Approximately 3 months following initial admission, she developed lower extremity weakness and fecal and urinary incontinence. MRI imaging of the brain and spine showed recurrent leptomeningeal and cranial nerve enhancement; diffuse lack of FLAIR suppression of CSF signal; and expansion of the cervical cord and T2 hyper-intense cord signal alteration with abnormal patchy intramedullary enhancement (Fig. 1c and d). CSF studies documented recurrent lymphocytic pleocytosis while serological studies were negative for autoimmune etiologies including paraneoplastic syndromes. Her CSF protein was elevated to 120 mg/dL (range 15–45 mg/dL). Imaging was negative for any evidence of recurrent malignancy. Per American Society of Clinical Oncology (ASCO) clinical practice guidelines, IVIG 1 g/kg and methylprednisolone 1.0 mg/kg IV daily were administered for 5 days albeit with scant improvement. In the setting of IVIG/steroid refractory ipilimumab-related meningoencephalomyelitis, a trial of infliximab was offered. Infliximab 5 mg/kg IV was administered while prednisone 1 mg/kg daily was continued with improvement in neurologic function [17]. Two days after first dose of infliximab, she was able to ambulate with support although she continued to have urinary retention. Subsequently, she was discharged for spinal cord rehabilitation. Infliximab 5 mg/kg was continued for a further two doses at two and 4 weeks following initial administration. Prednisone was continued at 60 mg daily for 2 months then tapered gradually by 10 mg every 2 weeks over a 3-month period after which she was transitioned to physiologic replacement doses of hydrocortisone on which she remains indefinitely. Her headaches and neurologic symptoms have improved substantially with near complete neurologic recovery including continence except mild spasticity in lower extremities. Repeat MRI imaging of the brain and spine documented progressively decreased leptomeningeal enhancement and eventual normalization of T2 signal (Fig. 1e and f). Restaging scans remain negative for recurrent melanoma.

Patient 2

A 55 year-old male was diagnosed with stage IIIB (T4bN1aMx) superficial spreading melanoma of the right distal thigh after initial surgery, right inguinal SLN biopsy and right inguinal CLND. He was treated with ipilimumab 10 mg/kg IV every 3 weeks and received 2 doses.

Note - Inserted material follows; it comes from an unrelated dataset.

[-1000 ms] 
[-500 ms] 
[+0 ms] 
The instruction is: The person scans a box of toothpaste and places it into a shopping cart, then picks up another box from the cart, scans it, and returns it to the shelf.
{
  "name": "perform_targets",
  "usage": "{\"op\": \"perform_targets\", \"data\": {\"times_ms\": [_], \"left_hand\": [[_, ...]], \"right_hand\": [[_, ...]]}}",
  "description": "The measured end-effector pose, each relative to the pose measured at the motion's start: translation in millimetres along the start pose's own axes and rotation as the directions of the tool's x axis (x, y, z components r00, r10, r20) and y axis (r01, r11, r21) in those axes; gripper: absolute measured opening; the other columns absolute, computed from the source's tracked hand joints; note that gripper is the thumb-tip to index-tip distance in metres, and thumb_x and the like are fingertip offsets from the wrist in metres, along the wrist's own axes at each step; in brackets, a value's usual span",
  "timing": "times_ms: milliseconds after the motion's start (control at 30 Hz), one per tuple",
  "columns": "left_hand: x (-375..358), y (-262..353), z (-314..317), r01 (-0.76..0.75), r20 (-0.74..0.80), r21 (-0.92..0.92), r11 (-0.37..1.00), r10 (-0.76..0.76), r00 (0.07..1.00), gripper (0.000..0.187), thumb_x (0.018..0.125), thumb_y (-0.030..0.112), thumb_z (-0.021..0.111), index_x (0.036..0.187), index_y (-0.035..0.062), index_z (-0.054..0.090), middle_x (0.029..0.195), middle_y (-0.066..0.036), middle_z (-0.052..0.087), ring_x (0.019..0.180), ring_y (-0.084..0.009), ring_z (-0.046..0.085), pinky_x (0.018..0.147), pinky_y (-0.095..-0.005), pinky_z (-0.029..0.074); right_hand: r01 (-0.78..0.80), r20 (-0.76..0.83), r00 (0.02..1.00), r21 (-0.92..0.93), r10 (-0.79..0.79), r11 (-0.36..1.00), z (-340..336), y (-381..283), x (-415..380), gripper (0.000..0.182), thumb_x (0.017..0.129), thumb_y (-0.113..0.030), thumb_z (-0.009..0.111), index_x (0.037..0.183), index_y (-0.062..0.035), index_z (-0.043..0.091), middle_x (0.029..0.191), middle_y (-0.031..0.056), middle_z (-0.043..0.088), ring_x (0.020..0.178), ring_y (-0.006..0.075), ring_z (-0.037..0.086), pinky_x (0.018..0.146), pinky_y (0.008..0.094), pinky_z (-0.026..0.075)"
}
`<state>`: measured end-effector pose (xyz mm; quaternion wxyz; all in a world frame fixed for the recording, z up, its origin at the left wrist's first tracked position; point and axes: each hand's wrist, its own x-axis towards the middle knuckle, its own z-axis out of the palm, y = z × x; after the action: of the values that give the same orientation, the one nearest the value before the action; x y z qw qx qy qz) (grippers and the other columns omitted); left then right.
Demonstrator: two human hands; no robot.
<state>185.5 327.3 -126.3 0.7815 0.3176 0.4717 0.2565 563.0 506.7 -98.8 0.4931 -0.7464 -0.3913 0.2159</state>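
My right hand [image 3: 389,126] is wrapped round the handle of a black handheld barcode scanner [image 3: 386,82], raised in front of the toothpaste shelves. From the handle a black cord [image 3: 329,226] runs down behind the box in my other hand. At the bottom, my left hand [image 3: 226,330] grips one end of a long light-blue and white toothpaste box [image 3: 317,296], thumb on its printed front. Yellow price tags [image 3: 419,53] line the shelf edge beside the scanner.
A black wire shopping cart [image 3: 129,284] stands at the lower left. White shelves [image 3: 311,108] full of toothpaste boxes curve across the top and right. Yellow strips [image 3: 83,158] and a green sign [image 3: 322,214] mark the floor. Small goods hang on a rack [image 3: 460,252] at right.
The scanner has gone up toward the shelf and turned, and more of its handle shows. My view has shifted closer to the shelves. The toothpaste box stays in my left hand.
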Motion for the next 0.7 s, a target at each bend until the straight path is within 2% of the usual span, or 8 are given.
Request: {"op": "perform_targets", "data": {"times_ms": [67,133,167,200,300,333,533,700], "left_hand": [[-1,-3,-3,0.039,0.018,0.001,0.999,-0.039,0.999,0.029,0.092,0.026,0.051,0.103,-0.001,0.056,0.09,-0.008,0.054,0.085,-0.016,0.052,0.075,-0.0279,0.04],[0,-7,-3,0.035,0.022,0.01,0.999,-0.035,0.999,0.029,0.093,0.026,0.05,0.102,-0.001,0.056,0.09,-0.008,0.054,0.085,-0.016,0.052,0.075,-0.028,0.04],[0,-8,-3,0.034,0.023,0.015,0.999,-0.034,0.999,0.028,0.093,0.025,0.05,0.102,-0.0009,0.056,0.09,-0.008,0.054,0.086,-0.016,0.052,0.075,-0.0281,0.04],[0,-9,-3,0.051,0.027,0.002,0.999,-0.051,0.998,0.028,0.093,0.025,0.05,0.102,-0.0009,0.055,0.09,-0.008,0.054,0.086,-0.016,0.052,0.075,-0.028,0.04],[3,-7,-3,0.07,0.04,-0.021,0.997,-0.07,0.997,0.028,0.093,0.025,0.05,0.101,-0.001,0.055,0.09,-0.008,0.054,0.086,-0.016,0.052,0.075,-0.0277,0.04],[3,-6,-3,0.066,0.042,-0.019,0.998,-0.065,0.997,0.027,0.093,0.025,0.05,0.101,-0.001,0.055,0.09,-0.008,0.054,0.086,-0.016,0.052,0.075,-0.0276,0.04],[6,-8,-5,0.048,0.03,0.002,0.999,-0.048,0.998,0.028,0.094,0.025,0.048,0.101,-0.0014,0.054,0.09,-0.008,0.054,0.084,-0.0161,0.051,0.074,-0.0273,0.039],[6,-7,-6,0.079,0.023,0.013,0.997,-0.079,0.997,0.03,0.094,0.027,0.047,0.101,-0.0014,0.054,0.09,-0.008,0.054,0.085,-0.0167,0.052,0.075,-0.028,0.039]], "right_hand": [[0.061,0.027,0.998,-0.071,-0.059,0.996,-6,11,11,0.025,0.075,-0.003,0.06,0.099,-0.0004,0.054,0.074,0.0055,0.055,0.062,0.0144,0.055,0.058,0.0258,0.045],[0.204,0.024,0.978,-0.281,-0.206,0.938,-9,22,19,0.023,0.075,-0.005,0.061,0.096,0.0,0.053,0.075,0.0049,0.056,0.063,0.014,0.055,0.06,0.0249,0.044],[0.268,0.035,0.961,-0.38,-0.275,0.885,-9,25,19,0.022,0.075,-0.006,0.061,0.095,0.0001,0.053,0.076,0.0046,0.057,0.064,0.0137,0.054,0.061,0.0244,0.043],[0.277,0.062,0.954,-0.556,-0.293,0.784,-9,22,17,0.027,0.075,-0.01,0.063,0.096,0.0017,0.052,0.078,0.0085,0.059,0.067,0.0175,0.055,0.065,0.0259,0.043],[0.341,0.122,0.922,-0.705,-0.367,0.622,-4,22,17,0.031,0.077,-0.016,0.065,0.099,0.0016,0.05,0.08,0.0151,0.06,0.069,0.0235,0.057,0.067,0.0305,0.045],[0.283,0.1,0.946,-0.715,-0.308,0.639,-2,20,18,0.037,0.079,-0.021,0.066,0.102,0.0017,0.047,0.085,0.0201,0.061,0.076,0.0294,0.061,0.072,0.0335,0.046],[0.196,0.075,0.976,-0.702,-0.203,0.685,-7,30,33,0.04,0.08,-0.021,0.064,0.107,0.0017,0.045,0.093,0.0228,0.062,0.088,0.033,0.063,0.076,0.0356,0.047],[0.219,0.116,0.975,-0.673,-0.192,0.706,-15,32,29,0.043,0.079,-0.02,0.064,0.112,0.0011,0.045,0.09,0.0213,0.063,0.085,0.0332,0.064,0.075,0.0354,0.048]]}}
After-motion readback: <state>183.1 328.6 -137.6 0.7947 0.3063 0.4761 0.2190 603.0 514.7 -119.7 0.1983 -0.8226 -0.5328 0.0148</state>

Following second dose, he developed parasthesias in distal lower extremities bilaterally that subsequently ascended to involve proximal lower extremities, then upper extremities along with weakness and loss of deep tendon reflexes. No bladder or bowel incontinence and/or difficulties with speech were observed. MRI brain and whole spine revealed abnormal enhancement involving the bilateral 5th, 7th and 8th cranial nerves, cauda equina nerve roots as well as the conus surface and peripheral nerves at the thoracolumbar junction (Fig. 2a and d). CSF studies were negative for malignant cells but showed lymphocytic pleocytosis. CSF protein was elevated to 175 mg/dL (range 15–45 mg/dL). An extensive evaluation for autoimmune and paraneoplastic etiologies was negative although laboratory studies revealed concomitant adrenal insufficiency. Electromyography showed electrophysiologic evidence consistent with a generalized, sensory and motor, length-dependent, predominantly axonal, peripheral polyneuropathy without definite electrophysiologic evidence of a presynaptic neuromuscular junction transmission disorder or proximal myopathy. He was diagnosed with ipilimumab-related acute inflammatory demyelinating polyneuropathy (AIDP).
Fig. 2
Fig. 2

Gadolinium Enhanced MRI Brain and Spine, Images of Patient 2. Post-contrast MR images demonstrate abnormal leptomeningeal enhancement throughout the CNS. (a) abnormal smooth thickening and enhancement of the cauda equina and nerve roots (arrowhead). (b) abnormal smooth thickening of the nerve roots at the thoracolumbar junction (arrowhead). (c) abnormal enhancement of the 7th cranial nerve (arrowhead). (d) abnormal enhancement of both 5th cranial nerves seen in a coronal plane (arrowhead)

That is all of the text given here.